#!/usr/bin/env python
# coding: utf-8

# # Chapter 7: Joint Distributions
#  
# This Jupyter notebook is the Python equivalent of the R code in section 7.7 R, pp. 318 - 320, [Introduction to Probability, 1st Edition](https://www.crcpress.com/Introduction-to-Probability/Blitzstein-Hwang/p/book/9781466575578), Blitzstein & Hwang.
# 
# ----

# In[1]:


import matplotlib.pyplot as plt
import numpy as np

get_ipython().run_line_magic('matplotlib', 'inline')


# ## Multinomial
# 
# The functions for the Multinomial distribution represented by [`scipy.stats.multinomial`](https://docs.scipy.org/doc/scipy/reference/generated/scipy.stats.multinomial.html) are `pmf` (which is the joint PMF of the Multinomial distribution) and `rvs` (which generates realizations of Multinomial random vectors). The joint CDF of the Multinomial is a pain to work with, so like R it is not built in `multinomial`.
# 
# To use `pmf`, we have to input the value at which to evaluate the joint PMF, as well as the parameters of the distribution.
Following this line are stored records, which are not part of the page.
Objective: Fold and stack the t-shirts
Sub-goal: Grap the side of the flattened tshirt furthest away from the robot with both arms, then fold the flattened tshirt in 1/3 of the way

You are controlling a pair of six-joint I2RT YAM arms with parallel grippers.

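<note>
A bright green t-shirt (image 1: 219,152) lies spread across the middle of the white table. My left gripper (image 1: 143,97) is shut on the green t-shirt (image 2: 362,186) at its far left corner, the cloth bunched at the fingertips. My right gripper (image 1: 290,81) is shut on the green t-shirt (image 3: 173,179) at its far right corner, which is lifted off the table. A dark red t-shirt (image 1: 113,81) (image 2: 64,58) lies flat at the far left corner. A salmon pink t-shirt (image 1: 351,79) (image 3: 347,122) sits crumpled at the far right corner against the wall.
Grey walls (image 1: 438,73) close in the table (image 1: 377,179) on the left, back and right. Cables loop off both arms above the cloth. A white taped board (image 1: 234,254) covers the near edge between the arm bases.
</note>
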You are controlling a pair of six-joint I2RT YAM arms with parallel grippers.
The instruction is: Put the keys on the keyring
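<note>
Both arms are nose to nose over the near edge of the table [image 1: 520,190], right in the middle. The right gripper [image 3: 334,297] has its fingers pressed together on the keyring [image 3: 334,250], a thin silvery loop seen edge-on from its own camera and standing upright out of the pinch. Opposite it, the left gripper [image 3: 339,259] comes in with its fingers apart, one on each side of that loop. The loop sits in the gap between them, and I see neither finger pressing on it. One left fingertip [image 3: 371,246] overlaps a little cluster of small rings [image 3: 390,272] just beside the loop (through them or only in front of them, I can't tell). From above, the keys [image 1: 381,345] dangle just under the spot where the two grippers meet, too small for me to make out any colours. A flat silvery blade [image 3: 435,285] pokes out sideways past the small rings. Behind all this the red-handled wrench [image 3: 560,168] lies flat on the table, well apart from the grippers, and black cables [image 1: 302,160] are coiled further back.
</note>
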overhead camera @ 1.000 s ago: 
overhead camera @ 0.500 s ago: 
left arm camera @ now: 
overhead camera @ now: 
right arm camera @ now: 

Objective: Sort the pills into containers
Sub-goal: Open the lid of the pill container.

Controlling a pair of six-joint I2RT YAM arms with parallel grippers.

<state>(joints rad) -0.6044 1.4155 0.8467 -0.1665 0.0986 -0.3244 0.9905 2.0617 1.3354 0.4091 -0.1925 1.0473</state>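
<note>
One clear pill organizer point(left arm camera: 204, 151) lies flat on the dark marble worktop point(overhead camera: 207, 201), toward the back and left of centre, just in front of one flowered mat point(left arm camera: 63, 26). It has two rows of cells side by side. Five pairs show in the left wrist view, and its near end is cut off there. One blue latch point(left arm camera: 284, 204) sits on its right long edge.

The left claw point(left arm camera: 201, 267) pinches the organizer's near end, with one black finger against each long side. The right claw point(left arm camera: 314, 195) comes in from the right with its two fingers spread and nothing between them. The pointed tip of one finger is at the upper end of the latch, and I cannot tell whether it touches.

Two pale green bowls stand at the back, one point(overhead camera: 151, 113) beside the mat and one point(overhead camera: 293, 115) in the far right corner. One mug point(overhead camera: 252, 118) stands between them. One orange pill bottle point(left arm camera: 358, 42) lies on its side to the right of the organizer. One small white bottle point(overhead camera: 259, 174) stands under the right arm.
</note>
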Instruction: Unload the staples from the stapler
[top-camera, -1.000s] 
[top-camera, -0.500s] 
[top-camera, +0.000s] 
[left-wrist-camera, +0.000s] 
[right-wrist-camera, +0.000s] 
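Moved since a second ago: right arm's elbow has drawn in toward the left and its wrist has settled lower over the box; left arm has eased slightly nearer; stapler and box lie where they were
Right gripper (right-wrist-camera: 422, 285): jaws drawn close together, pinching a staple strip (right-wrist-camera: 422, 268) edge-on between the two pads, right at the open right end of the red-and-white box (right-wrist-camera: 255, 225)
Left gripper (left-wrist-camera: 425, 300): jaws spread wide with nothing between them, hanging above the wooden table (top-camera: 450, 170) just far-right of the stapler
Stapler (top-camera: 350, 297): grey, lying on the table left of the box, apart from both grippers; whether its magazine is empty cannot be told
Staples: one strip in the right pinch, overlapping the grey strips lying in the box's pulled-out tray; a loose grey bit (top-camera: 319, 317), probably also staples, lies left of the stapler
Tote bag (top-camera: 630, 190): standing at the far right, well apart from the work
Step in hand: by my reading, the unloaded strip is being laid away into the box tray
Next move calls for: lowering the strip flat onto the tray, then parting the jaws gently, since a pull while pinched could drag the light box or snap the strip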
For example,

# In[2]:


from scipy.stats import multinomial

# to learn more about scipy.stats.multinomial, un-comment out the following line
#print(multinomial.__doc__)


# In[3]:


x = [2, 0, 3]
n = 5
p = [1/3, 1/3, 1/3]

ans = multinomial.pmf(x, n, p)
print('multinomial.pmf(x, n, p) = {}'.format(ans))


# returns the probability $P(X_1 = 2, \, X_2 = 0, \, X_3 = 3)$, where
# 
# \begin{align}
#   X = (X_1, \, X_2, \, X_3) \sim Mult_3\left(5, \, (\frac{1}{3}, \frac{1}{3}, \frac{1}{3})\right)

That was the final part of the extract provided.